Nous sommes sur le dernier album d’une carrière. Mais l’album de Booba. Pas de celui des auditeurs. Si Booba décide donc de sortir ULTRA comme dernier album, il le fait. Si Booba décide d’inviter Gato sur son album, il le fait, n’en déplaise à certains avis Twitter qui veulent le faire passer pour un exécrable rappeur, pour quelques Retweets… Si Booba décide, il fait. Et il a raison. Le temps lui donnera raison.

            Booba part donc dignement et conclut son incroyable carrière avec élégance. « 25 ans de carrière, personne m’a eu mais vas y tente » dit-il sur Bonne journée. Un album au caractère presque désabusé d’un roi qui va garder son trône sans avoir eu à forcer son talent. Un très bon album avec la présentation des futures pépites de demain (c’est tout ce que l’on peut souhaiter à un JSX ou à une ELIA pour ne citer qu’eux).

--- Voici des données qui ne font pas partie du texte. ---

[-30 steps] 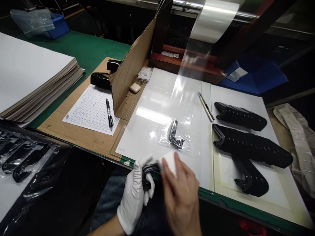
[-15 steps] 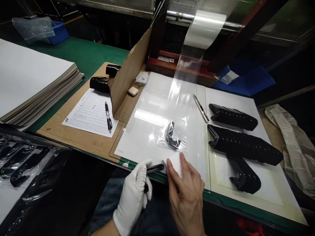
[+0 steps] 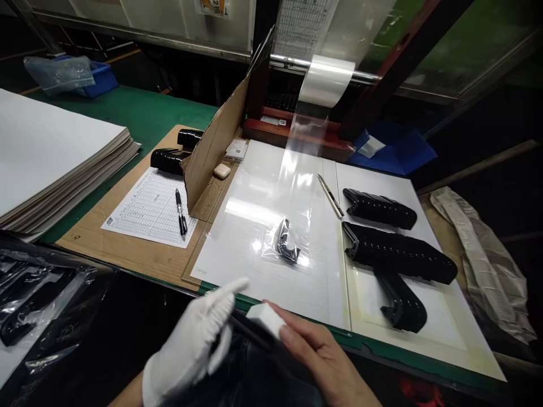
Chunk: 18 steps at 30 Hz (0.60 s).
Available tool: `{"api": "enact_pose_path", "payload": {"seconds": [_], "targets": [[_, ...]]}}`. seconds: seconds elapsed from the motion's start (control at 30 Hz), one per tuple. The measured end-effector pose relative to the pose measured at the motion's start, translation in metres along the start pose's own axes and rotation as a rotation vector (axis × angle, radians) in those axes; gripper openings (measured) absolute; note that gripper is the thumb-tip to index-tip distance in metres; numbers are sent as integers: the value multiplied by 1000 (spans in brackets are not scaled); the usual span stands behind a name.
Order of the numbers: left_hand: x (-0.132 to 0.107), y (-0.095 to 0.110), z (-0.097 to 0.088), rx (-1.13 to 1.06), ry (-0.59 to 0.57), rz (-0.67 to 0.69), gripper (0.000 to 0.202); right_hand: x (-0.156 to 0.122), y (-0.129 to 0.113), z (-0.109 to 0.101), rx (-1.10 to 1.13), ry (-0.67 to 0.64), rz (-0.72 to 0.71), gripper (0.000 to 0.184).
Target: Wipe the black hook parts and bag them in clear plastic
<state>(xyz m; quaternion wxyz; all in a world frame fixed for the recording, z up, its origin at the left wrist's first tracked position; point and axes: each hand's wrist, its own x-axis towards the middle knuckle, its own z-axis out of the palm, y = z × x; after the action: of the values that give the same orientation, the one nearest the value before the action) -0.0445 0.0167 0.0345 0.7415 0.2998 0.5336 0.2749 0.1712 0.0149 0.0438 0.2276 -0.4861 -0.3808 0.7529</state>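
The hands are close together at the near edge of the surface; the gloved left hand seems to grip a slim black part, blurred by motion, while the bare right hand pinches a white sponge against it, so wiping looks to be the work in hand; beyond them a bagged part lies on a glossy sheet; to the right, three black parts rest on a white board, a craft knife just beside them; to the left, a pen lies on a form beside a cardboard divider.
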Motion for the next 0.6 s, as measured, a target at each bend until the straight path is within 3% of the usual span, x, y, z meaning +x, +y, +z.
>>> {"api": "enact_pose_path", "payload": {"seconds": [0.17,0.27,0.33,0.47,0.53,0.6], "targets": [[0,-2,0,23,41,11,77,-3,3,-9,-14,30,48,53],[1,0,2,27,-35,-15,75,-2,1,-11,-30,-15,25,52],[3,1,10,-23,23,-7,71,2,4,-6,-51,26,-7,51],[9,4,36,-311,364,57,61,16,26,23,-145,511,-338,49],[11,3,45,-443,374,34,55,21,35,34,-276,650,-543,44],[12,0,49,-516,280,-13,48,24,37,33,-470,615,-696,45]]}}
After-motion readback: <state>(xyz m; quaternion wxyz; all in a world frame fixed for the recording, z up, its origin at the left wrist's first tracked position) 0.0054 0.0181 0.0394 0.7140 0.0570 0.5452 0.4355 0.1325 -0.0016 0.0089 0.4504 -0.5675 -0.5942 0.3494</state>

« ULTRA sera le dernier, vous allez me manquer les gars ». Finalement, c’est sûrement ça qu’il faudra retenir. Booba aura sorti son dernier album solo en 2021. De 2002 à 2021, il a su (à la fois) révolutionner, s’adapter au rap français. Sa musique, son image, sa vision du rap, personne n’aura été indifférent face au D.U.C. De Ma définition à Dernière fois, en passant par Charbon, Numéro 10, ou encore Maître Yoda, Booba nous aura offert une carrière sans pareil. Merci beaucoup Monsieur Elie Yaffa, c’est vous qui allez nous manquer.